A rotina doméstica consistia em levar o lixo no horário limite de sexta pois, não havia coleta aos finais de semana. Esbarrou com um vizinho que chegava do trabalha trazendo nas mãos duas sacolas pretas, o que levantou a curiosidade de nossa personagem. O vizinho não deu boa noite e caminhou rapidamente para o seu bloco. Nossa detetive do tédio resolveu revirar o lixo suspeito, na verdade queria cupons para trocar em uma pizza sem pagar nada. Ao tocar no saco, o calor das embalagens denunciavam que alguém não estava cumprindo a quarentena de modo correto. Haviam garrafas de ice, pratos e copos descartáveis sujos, uma afronta. Se fosse em tempos anteriores, reclamaria do som alto, das risadas e da alegria alheia mas em tempos de corona, só podia reclamar de uma coisa: Aglomeração.

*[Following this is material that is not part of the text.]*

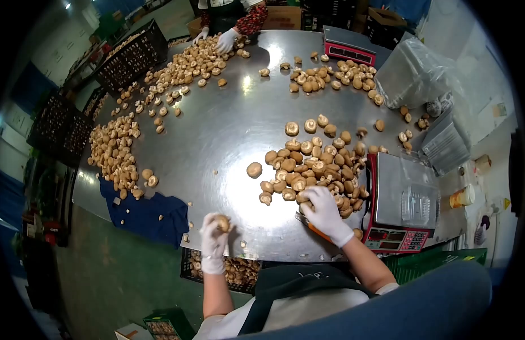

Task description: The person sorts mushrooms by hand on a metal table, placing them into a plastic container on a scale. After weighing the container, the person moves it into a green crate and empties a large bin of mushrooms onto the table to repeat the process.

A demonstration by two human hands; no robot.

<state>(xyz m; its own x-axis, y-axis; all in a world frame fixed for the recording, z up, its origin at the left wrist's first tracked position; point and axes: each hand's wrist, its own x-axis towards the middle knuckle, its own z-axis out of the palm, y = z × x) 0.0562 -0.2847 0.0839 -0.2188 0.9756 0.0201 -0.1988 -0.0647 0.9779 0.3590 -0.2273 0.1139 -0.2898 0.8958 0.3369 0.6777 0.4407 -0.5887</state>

Seguiu o vizinho, entrou em seu bloco pela escada de emergência, no terceiro andar, notou um zumbido diferente. Risadas abafadas, televisão ligada contrapondo um forró ao fundo, tudo isso acompanhado de um aroma detectável: Camarão e cerveja. Encontrou a unidade, e pensou em um milhão de possibilidades, ligar ao síndico, a polícia, ao IBAMA, ao presidente (O último não ia acreditar), Aquilo não podia ser permitido, deviam ter ao menos 10 pessoas naquele apartamento.

Por um segundo lhe passou a ideia de que se tivesse amigos, já teria organizado sua aglomeração. Mas aquilo foi um sinal divino, era preciso socializar, conversar, falar sobre qualquer coisa, beber um pouco, comer o que estivesse na mesa e ter quase um orgasmo por se alimentar de algo que não fosse sua própria comida ou as pizzas grátis com cupons. Talvez o amor de sua vida estivesse ali dentro daquele apartamento, precisava redescobrir o sentido da vida, depois disso voltaria ao seu isolamento social, até um gato iria pegar na adoção responsável. Não teve outra, entrou de uma vez apartamento adentro.

– Fiscalização!

A família atônita olhava para a moça que abrira a porta e encarava a todos com o olhar de pedinte. O dono da casa, que havia levado o lixo a reconheceu, tomou a iniciativa.

– Cerveja? Estamos jogando baralho, mas ainda tem um pouco de camarão, você quer?

– Quero!

– Entra, fecha a porta. Ajuda ela aqui Dalva. Até a meia noite eu aposto que chegam mais dois. Senta no sofá menina, aquela ali é tua vizinha de bloco, tá aqui desde cedo. Viu a gente chegando com as compras, a salada foi ela que fez… Fica a vontade e em silêncio por favor, não queremos dar problema para o sindico, não é Carlão?

– TRUCOOOOOOO!

Gritou o síndico, para que não haja dúvidas.